Di tengah tuntutan transparansi dan keterbukaan, media sosial seharusnya menjadi jembatan komunikasi antara pemerintah dan masyarakat. Tapi realitas di lapangan memperlihatkan masih adanya kesenjangan antara eksistensi dan interaksi. Banyak akun aktif memposting kegiatan, namun enggan merespon komentar warga yang berisi keluhan, saran, atau bahkan kritik tajam.
Menurut pengamat kebijakan publik Asep Z. Fauzi, kehadiran pejabat di media sosial seharusnya tidak hanya dilihat sebagai panggung pencitraan. Lebih dari itu, ia menyebut medsos sebagai medan interaksi sosial yang menuntut kepekaan dan kesiapan mental.
“Banyak warga yang menjadikan medsos sebagai alternatif untuk menyampaikan unek-unek, karena tidak tahu harus mengadu ke mana. Tapi sayangnya, komentar-komentar ini malah diabaikan, bahkan ada yang diblokir,” ujarnya.
Asep menilai, tantangan utama pejabat di ruang digital adalah bagaimana membangun komunikasi dua arah secara profesional. Ia menekankan bahwa menjadi pejabat berarti bersedia terbuka terhadap suara publik, sekalipun disampaikan dengan nada keras atau tidak nyaman.

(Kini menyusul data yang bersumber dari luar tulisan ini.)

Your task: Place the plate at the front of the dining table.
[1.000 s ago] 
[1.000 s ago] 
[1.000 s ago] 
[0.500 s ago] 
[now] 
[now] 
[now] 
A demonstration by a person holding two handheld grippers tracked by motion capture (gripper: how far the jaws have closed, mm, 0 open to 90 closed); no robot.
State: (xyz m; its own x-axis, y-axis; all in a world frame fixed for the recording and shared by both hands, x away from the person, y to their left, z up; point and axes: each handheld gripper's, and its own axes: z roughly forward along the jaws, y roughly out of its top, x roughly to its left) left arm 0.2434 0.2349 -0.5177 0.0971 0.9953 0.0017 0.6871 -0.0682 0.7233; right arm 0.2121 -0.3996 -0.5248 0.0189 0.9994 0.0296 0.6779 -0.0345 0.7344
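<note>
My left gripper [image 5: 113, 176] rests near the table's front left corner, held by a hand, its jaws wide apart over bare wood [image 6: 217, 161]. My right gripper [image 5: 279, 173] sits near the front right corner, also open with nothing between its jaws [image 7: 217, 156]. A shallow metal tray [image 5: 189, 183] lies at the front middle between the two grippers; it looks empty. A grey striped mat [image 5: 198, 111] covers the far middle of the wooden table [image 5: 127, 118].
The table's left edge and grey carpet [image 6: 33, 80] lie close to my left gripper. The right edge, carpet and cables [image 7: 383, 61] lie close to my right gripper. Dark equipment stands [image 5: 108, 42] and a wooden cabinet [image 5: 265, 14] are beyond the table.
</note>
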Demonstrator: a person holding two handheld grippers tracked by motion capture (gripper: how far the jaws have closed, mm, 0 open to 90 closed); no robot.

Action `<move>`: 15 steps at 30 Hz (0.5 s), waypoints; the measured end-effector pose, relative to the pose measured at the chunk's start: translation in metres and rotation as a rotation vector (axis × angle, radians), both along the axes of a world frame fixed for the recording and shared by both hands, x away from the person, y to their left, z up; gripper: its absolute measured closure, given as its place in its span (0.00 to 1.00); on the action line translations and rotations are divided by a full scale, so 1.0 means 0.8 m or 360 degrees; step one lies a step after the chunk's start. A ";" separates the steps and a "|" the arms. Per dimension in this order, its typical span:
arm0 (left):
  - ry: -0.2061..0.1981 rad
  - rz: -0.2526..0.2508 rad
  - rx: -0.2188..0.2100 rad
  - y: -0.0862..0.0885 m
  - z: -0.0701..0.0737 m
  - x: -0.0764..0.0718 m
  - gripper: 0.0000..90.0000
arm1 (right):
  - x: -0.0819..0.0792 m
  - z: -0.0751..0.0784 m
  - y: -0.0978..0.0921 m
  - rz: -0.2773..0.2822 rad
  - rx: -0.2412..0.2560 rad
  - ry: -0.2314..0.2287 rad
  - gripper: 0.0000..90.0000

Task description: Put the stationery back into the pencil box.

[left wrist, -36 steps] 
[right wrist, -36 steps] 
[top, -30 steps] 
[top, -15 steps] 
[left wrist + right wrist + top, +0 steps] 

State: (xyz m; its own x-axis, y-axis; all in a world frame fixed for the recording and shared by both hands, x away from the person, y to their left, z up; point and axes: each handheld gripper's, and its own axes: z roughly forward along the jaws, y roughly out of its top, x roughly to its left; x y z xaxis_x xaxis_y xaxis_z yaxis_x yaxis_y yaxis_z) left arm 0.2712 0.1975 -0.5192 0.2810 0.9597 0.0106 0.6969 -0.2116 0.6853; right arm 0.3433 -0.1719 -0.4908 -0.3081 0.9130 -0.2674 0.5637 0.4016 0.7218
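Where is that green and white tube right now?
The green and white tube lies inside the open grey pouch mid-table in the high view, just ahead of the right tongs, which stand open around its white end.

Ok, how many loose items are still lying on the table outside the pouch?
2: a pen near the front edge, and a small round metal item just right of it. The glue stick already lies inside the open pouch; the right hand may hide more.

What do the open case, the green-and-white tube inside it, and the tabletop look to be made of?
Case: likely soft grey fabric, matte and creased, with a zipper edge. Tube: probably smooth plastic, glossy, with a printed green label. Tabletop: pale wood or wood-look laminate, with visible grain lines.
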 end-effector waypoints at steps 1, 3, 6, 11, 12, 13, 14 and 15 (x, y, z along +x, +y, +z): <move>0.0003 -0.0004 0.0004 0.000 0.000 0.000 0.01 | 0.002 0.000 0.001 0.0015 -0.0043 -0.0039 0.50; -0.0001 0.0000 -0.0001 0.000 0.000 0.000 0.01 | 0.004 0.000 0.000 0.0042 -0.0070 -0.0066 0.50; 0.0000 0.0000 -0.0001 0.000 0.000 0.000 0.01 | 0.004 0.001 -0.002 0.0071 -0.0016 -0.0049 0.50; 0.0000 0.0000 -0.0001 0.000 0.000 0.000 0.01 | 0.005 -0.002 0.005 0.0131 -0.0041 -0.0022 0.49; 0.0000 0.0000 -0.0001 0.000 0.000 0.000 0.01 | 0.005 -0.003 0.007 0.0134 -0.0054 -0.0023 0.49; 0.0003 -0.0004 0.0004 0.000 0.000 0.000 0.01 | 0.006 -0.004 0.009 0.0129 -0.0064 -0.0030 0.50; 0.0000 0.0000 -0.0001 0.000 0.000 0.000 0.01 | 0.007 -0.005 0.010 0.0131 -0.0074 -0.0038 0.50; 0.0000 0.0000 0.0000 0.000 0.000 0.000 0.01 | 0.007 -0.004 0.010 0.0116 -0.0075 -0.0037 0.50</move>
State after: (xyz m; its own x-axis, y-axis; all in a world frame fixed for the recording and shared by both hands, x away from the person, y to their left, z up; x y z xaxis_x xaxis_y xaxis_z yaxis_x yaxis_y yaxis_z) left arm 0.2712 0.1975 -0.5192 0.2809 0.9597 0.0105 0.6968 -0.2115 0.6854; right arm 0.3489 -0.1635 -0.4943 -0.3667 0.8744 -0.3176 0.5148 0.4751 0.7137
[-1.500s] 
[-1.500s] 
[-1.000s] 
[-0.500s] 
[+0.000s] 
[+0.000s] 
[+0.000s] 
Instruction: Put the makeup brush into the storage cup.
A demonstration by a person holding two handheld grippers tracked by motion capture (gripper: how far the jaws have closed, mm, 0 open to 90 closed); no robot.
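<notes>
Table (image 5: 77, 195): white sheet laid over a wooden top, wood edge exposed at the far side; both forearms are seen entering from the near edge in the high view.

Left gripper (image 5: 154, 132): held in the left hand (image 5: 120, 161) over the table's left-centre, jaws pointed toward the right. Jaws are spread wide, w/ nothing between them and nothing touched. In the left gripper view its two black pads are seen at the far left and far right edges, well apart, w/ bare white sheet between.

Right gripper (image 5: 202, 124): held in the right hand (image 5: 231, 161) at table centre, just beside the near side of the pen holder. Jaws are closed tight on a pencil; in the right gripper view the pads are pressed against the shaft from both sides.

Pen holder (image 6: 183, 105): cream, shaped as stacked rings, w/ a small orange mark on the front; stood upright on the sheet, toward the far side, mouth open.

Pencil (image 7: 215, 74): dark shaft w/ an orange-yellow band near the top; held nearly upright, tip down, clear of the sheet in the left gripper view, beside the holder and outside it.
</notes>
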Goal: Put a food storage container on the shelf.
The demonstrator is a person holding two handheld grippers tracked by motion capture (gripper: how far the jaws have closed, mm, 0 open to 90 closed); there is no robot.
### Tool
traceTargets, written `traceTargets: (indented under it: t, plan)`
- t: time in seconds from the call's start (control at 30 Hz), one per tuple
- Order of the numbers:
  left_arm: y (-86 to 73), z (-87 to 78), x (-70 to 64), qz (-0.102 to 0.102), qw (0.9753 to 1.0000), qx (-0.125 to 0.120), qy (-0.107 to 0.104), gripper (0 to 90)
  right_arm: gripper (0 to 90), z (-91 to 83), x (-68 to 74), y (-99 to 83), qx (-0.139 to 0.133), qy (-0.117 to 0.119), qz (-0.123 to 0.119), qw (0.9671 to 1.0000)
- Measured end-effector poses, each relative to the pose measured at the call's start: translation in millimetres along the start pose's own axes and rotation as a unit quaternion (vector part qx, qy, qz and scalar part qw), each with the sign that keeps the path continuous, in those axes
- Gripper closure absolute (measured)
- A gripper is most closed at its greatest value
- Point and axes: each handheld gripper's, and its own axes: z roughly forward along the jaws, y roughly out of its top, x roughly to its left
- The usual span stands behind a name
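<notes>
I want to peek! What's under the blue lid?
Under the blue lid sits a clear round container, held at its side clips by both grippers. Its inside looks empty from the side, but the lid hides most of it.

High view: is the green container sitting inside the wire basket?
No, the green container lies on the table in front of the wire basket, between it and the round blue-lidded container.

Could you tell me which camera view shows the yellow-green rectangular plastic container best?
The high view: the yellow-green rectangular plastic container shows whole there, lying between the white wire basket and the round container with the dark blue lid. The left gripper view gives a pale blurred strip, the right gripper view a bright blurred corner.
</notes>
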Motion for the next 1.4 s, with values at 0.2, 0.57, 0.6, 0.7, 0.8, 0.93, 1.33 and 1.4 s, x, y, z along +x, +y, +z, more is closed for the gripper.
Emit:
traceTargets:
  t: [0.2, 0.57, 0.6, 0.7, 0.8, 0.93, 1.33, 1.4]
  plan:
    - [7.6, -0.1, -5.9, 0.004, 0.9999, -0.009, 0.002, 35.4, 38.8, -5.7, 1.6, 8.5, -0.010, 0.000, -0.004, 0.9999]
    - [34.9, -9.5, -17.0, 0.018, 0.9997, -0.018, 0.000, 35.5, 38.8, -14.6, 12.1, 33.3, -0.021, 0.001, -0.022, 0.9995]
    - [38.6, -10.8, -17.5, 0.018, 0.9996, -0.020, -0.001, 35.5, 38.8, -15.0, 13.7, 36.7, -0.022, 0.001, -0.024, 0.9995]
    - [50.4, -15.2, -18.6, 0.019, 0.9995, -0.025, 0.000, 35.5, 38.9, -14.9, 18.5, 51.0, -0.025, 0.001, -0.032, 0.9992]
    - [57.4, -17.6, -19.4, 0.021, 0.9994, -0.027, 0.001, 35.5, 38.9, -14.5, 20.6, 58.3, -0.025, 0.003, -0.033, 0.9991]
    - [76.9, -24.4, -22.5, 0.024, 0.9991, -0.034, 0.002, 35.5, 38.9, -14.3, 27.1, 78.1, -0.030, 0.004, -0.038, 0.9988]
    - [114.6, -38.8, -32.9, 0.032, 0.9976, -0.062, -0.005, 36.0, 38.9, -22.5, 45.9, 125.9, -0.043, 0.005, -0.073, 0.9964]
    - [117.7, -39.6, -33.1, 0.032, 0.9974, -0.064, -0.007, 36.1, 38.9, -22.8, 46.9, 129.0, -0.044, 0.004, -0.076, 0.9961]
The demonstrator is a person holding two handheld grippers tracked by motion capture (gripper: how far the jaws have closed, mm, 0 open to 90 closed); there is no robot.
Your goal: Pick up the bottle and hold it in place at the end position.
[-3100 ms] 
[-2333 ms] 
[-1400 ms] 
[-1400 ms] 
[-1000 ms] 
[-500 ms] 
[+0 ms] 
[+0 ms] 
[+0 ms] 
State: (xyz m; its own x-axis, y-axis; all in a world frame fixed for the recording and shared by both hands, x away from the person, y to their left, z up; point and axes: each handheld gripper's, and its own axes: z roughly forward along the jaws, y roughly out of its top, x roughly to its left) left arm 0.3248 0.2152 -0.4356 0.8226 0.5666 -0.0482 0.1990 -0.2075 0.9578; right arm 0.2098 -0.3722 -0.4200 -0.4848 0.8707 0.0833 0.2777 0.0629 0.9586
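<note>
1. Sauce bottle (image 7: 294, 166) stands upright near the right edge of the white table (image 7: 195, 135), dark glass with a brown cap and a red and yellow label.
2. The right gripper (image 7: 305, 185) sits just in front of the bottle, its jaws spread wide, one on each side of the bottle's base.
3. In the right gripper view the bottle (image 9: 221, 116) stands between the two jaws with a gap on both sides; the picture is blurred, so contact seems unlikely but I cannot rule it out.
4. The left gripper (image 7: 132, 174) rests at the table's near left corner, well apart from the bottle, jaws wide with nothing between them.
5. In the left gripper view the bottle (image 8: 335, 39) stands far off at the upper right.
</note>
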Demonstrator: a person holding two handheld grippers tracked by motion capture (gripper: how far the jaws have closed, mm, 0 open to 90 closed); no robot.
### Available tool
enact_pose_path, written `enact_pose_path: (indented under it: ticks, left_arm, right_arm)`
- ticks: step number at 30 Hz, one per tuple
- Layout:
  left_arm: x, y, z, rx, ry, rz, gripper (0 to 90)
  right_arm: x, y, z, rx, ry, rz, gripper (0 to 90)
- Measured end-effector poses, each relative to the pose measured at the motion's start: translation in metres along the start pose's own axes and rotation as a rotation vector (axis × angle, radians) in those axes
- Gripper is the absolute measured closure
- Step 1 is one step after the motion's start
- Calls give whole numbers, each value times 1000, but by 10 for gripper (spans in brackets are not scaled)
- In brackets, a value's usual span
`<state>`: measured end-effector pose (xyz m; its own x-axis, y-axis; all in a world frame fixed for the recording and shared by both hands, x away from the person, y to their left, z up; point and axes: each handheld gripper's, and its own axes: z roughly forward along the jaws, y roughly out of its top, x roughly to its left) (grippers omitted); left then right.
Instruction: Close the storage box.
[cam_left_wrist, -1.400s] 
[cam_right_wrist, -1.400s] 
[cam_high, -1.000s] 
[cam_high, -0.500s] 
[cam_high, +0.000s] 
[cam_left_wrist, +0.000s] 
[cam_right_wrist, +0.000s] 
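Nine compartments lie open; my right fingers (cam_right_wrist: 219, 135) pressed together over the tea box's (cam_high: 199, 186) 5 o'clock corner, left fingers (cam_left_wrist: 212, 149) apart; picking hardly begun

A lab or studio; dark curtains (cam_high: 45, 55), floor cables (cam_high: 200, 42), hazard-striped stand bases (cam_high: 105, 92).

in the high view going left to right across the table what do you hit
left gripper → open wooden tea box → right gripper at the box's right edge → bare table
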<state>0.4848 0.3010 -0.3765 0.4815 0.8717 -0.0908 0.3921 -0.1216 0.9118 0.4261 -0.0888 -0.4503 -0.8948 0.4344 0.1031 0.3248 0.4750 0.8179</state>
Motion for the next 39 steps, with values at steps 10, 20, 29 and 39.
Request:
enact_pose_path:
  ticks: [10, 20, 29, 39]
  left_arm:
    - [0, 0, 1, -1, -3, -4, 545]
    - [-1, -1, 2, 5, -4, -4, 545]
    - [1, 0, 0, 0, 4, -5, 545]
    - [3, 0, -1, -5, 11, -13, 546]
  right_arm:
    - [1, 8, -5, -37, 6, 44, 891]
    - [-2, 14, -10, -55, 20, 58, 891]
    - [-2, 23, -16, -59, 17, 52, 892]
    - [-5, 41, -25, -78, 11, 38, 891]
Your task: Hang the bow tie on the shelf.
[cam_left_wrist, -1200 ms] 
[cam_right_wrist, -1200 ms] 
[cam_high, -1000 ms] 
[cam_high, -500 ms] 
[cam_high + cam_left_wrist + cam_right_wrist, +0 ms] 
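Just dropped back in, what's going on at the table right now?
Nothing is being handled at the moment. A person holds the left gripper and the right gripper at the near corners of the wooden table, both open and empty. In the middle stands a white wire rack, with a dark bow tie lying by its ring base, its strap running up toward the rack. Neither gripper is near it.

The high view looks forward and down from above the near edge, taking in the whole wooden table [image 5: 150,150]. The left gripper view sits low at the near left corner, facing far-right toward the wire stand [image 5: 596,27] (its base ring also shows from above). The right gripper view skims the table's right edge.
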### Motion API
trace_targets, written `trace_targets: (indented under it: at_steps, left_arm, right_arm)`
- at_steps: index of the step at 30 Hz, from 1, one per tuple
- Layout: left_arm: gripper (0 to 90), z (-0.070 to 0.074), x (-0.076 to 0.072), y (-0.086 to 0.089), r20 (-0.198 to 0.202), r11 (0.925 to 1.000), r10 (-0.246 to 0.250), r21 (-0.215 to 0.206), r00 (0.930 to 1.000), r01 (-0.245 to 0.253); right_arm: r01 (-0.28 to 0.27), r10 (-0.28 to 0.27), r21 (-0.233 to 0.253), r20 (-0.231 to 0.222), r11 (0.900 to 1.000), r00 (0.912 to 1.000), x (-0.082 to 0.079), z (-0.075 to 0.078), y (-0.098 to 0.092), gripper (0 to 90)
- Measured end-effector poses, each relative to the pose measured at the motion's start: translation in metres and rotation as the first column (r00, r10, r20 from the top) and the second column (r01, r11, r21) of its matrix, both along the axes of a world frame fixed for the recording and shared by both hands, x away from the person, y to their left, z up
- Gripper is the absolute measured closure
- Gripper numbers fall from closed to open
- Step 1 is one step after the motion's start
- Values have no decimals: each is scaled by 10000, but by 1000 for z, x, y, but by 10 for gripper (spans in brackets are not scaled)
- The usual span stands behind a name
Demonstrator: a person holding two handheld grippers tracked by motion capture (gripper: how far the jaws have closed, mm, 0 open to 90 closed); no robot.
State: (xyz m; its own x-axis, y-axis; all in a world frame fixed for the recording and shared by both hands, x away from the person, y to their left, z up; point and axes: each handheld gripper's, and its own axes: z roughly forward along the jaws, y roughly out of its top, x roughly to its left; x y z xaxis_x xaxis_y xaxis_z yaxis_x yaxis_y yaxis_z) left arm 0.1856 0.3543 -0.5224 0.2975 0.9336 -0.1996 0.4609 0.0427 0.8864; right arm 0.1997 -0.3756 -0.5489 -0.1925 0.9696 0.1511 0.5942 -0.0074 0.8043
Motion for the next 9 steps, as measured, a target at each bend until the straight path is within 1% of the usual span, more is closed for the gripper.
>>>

“Kita tidak sedang bicara soal siapa yang lebih eksis, tapi siapa yang lebih siap mendengar dan bertindak. Kalau hanya membagikan foto kegiatan lalu menutup telinga terhadap komentar publik, itu namanya bukan keterbukaan, tapi sekadar etalase kosong,” tegasnya.
Kondisi ini, lanjut Asep, perlu mendapat perhatian serius dari pimpinan daerah. Ia mendorong perlunya kebijakan tata kelola media sosial di lingkungan pemerintahan, yang tidak hanya mengatur konten, tetapi juga etika berinteraksi, sistem respon, hingga mekanisme evaluasi berkala.
“Sudah ada banyak dasar hukum yang bisa dirujuk. Yang dibutuhkan sekarang adalah keberanian kepala daerah untuk menyusun panduan teknis dan membentuk tim pengelola medsos yang profesional di tiap instansi,” jelasnya.
Ia juga mengkritisi kecenderungan sebagian pejabat yang lebih menonjolkan sisi personal seperti hobi, wisata, hingga konten-konten yang tidak berkaitan dengan tugas publik. Menurutnya, hal ini menimbulkan kebingungan di masyarakat tentang fungsi dan akuntabilitas sang pejabat.
“Kalau ingin tampil santai, boleh saja. Tapi jangan abaikan bahwa Anda pejabat yang digaji rakyat. Publik berhak tahu apa saja program yang Anda jalankan dan bagaimana progresnya,” kata Asep.
Ia menutup dengan ajakan kepada para pejabat untuk memanfaatkan medsos sebagai ruang dialog, bukan sekadar pajangan digital. “Tanggap, terbuka, dan konsisten—itulah kunci profesionalisme dalam berkomunikasi di era digital.”